**WHAT THE TASK ASKS:** Look for "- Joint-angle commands" in the listing below, then copy exactly the line it appears in and all lines after it to the end, and nothing more.

**STORED DATA:**
***
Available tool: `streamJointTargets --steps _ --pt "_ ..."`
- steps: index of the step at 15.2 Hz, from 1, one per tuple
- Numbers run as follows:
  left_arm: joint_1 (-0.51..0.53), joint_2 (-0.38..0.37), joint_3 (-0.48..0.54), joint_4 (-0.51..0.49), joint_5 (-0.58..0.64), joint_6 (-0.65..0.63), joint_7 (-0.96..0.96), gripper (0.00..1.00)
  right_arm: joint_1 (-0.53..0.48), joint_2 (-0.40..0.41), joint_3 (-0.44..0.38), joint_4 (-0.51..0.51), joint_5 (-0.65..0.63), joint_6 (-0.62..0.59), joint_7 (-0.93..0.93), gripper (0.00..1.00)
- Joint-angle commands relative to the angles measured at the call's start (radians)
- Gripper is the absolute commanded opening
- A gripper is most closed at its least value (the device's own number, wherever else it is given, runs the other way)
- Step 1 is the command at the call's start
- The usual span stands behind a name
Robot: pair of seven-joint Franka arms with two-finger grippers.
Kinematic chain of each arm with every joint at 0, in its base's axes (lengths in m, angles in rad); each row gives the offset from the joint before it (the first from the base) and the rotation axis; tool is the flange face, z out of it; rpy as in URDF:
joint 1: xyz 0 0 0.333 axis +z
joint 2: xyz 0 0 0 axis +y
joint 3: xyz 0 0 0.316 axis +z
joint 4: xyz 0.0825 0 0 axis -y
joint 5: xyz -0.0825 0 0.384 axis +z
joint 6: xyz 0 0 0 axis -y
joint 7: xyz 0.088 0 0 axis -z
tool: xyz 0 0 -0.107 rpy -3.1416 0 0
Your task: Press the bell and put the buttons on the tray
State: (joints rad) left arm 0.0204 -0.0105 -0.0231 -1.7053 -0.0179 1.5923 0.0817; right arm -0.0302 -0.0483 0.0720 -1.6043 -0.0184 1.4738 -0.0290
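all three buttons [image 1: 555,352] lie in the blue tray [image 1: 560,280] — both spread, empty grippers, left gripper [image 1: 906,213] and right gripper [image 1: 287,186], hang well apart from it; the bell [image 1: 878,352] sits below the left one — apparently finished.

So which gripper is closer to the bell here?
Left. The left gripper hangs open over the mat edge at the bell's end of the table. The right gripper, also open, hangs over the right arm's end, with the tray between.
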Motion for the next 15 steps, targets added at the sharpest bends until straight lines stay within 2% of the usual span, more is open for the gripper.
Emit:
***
**SOLUTION FOR THIS TASK:**
- Joint-angle commands relative to the angles measured at the call's start (radians)
- Gripper is the absolute commanded opening
- A gripper is most closed at its least value (the device's own number, wherever else it is given, runs the other way)
- Step 1 is the command at the call's start
- The usual span stands behind a name
Robot: pair of seven-joint Franka arms with two-finger grippers.
Kinematic chain of each arm with every joint at 0, in its base's axes (lengths in m, angles in rad); each row gives the offset from the joint before it (the first from the base) and the rotation axis; tool is the flange face, z out of it; rpy as in URDF:
joint 1: xyz 0 0 0.333 axis +z
joint 2: xyz 0 0 0 axis +y
joint 3: xyz 0 0 0.316 axis +z
joint 4: xyz 0.0825 0 0 axis -y
joint 5: xyz -0.0825 0 0.384 axis +z
joint 6: xyz 0 0 0 axis -y
joint 7: xyz 0.088 0 0 axis -z
tool: xyz 0 0 -0.107 rpy -3.1416 0 0
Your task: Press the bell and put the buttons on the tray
State: (joints rad) left arm 0.0204 -0.0105 -0.0231 -1.7053 -0.0179 1.5923 0.0817; right arm -0.0302 -0.0483 0.0720 -1.6043 -0.0184 1.4738 -0.0290
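all three buttons [image 1: 555,352] lie in the blue tray [image 1: 560,280] — both spread, empty grippers, left gripper [image 1: 906,213] and right gripper [image 1: 287,186], hang well apart from it; the bell [image 1: 878,352] sits below the left one — apparently finished.

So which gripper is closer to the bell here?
Left. The left gripper hangs open over the mat edge at the bell's end of the table. The right gripper, also open, hangs over the right arm's end, with the tray between.
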Motion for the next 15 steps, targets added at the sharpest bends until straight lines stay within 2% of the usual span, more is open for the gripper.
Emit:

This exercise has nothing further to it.